Egídio Dorea: Cada vez mais tenho visto uma presença maior de adultos mais longevos na universidade. Não somente pela USP 60+, mas também nos cursos de graduação. Entretanto, apesar de estarmos em um ambiente orientado por regras contra qualquer tipo de discriminação, ainda temos comportamentos idadistas. Nesse sentido, a educação é a principal ferramenta para que ocorra uma redução do preconceito.
As universidades, empresas e outras instituições precisam entender que o envelhecimento populacional é a nossa realidade e que conceitos idadistas arraigados têm que ser desconstruídos. Precisamos nos identificar com essa pessoa mais longeva, porque esse será o nosso futuro. Um ambiente diverso e inclusivo é melhor em termos de produtividade e qualidade de vida. Quando essa convivência ocorre, a exemplo do que acontece dentro da USP 60+, os benefícios são positivos tanto para o jovem quanto para o mais velho. Não podemos e não devemos mais alimentar esses comportamentos separatistas e polarizadores. Não basta mais dizer que não somos racistas, sexistas ou idadistas. Temos que ser antirracistas, anti-sexistas e anti-idadistas.

Fórum São Paulo da Longevidade: Ao longo da sua trajetória, como trabalhar com a longevidade influenciou sua percepção sobre a sua própria longevidade? Quais conceitos ou mitos precisou rever pessoalmente?
Egídio Dorea: Trabalhar com a longevidade me faz reavaliar as minhas prioridades diariamente. Como eu quero ser e estar daqui a 10, 20, 30 anos. Quais serão os meus legados? O que posso fazer, dentro das minhas possibilidades, para que não somente eu envelheça mais realizado, mas que também possa ajudar no processo de envelhecimento de outros.

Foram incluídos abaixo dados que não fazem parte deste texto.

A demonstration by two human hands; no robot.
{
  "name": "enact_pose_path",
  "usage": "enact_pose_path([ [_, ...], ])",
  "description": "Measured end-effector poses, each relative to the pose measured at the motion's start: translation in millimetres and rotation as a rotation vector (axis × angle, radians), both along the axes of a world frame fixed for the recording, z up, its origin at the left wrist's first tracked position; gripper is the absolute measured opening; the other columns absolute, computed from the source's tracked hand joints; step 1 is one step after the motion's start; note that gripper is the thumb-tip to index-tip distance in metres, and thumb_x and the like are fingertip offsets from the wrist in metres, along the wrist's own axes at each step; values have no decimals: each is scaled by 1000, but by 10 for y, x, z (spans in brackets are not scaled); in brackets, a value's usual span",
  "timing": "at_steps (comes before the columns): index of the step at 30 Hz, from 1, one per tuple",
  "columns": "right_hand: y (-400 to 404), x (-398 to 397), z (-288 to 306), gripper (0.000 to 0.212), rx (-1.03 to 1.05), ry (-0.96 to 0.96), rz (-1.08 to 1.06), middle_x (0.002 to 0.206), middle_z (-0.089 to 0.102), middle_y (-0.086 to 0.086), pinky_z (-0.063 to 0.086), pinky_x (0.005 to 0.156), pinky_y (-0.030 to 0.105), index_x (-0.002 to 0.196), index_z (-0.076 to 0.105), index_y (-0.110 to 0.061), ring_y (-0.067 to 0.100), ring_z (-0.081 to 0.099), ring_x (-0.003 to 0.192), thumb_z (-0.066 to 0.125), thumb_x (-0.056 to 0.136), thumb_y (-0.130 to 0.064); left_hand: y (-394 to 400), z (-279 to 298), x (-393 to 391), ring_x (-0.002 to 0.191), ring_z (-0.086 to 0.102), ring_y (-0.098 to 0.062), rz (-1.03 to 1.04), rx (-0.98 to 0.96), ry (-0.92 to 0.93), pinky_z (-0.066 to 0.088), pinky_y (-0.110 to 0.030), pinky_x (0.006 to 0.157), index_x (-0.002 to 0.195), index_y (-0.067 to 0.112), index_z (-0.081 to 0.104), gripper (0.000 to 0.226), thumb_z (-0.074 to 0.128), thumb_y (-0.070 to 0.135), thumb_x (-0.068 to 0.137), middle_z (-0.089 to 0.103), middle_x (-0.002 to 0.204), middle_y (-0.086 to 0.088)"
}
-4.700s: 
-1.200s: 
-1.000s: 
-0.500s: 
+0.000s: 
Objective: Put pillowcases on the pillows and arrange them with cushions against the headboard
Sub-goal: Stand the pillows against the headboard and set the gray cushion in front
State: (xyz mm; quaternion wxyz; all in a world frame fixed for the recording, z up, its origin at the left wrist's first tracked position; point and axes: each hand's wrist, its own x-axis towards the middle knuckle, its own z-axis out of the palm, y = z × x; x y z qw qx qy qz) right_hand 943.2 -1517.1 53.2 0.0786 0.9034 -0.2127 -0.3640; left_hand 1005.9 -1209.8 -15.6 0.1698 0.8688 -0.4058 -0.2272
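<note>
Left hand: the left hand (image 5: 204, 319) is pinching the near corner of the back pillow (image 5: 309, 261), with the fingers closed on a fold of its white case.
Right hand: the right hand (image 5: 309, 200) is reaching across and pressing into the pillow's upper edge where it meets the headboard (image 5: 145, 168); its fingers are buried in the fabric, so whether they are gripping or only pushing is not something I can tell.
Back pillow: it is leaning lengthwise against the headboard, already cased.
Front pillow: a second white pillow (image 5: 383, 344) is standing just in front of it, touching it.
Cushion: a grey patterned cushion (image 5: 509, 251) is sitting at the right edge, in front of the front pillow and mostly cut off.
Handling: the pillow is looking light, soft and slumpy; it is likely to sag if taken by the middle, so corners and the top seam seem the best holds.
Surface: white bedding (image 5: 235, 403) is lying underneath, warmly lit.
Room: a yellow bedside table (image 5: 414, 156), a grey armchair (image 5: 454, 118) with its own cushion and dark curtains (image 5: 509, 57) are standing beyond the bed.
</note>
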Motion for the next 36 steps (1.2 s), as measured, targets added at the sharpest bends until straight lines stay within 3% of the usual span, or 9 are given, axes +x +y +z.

Como posso contribuir como família, amigo e cidadão.
Essas perguntas são a minha bússola, que me levam a priorizar minhas relações, minha saúde emocional e física. Eu tento me vincular cada vez mais com esse meu futuro “eu” sob uma perspectiva de protegê-lo e fazer com que, no final dessa trilha, eu possa olhar para trás não com desespero, mas com generosidade e contentamento.
Fórum São Paulo da Longevidade: Que mensagem o senhor gostaria de deixar ao público do Fórum sobre a importância de “viver mais e melhor”, aproveitando não apenas os anos adicionais de vida, mas também a qualidade, a autonomia e as conexões sociais ao longo dessa jornada?
Egídio Dorea: A mensagem que gostaria de deixar é de que envelhecer é um presente. Temos os momentos de reveses, mas viver cada dia e tornar a nossa vida significativa para nós e para os outros deve ser celebrado e não ser motivo de vergonha. A vida é rica, complexa e, justamente por isso, é bela em todas as suas idades.